Any scientist who would try to say the Genesis flood did occur globally, without any physical evidence for other scientists, would be basing their claims on their personal beliefs and faiths, and not on science.

Belief is not what make anything true. So any number of believers that you have claimed to be scientists, doesn't make what they believe to be "science".

What you are claiming is actually PSEUDOSCIENCE, not science, because you cannot provide evidences for what you believe in.
 

gnostic

The Lost One
Moses would exist circa 2,000 BCE. People living a long time and having lots of children would help--and these children all (over 120 ancient cultures) teach a Flood as judgment with few saved from it.

Have you done the calculation on the numbers of years in the OT?
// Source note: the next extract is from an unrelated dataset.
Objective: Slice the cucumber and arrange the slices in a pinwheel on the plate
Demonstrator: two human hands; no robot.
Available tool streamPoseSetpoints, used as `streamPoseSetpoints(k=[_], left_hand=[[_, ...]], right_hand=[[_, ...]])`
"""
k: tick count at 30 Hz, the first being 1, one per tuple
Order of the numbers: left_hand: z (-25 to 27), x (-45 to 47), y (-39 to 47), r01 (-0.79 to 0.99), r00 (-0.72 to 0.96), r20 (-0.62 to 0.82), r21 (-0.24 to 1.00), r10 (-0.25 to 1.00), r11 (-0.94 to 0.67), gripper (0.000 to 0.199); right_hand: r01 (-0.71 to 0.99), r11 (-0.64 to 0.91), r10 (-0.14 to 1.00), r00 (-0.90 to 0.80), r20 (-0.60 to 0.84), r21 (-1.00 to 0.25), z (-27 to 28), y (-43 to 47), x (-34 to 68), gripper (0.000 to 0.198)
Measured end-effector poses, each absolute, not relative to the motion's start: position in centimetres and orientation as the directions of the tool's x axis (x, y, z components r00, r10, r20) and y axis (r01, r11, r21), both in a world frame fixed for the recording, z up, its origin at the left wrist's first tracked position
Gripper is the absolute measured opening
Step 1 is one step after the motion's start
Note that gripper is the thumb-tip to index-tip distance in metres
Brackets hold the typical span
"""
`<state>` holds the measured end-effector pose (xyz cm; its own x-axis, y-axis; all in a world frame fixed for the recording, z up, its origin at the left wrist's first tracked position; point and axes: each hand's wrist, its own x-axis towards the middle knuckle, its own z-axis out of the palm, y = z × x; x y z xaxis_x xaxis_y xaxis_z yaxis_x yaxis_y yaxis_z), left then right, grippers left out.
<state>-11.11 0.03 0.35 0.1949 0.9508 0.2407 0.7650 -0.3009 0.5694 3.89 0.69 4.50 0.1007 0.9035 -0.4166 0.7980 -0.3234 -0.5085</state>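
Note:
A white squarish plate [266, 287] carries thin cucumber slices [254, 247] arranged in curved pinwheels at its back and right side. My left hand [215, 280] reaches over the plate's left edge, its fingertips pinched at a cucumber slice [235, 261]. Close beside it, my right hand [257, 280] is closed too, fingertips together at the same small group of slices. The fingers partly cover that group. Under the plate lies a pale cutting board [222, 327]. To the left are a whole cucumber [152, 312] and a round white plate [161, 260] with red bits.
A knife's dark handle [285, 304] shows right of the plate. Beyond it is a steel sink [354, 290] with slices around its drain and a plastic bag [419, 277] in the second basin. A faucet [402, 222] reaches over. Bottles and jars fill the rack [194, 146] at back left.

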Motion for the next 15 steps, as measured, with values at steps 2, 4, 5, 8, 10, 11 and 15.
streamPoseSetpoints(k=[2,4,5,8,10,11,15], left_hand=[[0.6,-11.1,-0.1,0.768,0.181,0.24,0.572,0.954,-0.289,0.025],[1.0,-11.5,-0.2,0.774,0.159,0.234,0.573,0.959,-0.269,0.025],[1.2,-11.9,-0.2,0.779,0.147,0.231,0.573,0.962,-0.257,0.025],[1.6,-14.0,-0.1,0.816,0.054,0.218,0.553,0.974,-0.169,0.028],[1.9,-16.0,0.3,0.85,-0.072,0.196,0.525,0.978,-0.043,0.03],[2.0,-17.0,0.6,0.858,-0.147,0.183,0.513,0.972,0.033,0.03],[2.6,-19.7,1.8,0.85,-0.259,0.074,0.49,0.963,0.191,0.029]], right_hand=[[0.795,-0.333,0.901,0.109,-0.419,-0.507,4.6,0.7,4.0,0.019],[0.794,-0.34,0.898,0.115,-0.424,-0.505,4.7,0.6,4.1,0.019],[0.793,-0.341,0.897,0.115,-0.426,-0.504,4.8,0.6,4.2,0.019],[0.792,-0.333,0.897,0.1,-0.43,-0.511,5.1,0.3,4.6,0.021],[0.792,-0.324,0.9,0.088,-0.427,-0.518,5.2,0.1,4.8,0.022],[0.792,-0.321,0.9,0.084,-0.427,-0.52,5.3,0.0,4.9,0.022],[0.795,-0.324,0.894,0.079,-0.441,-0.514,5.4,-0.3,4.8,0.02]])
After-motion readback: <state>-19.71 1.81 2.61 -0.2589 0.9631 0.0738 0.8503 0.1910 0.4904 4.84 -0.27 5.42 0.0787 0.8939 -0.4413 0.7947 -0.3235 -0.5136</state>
If Moses left Egypt in 2000 BCE, then that mean the fall of Jerusalem and destruction of Solomon's temple would have occurred in about 1110 BCE, not in 586 BCE.

It would also mean that Jesus would have been born in 530 BCE, not in 6 BCE, well before the time of Augustus, Herod, Quirinius, or that of Tiberius and Pontius Pilate during his ministry in Galilee and Judaea.

Much of the bible is terribly inaccurate, but we do know archaeologically and historically when the destruction of Jerusalem had fallen to Nebuchadnezzar II during 6th century BCE.

And your date between the flood and Moses' exodus is far wider than the calculated numbers of years between Genesis and Exodus.

You really should do the maths, before bring up any date, BilliardsBall. Do you care to revise your date to Moses' exodus? Or that of flood?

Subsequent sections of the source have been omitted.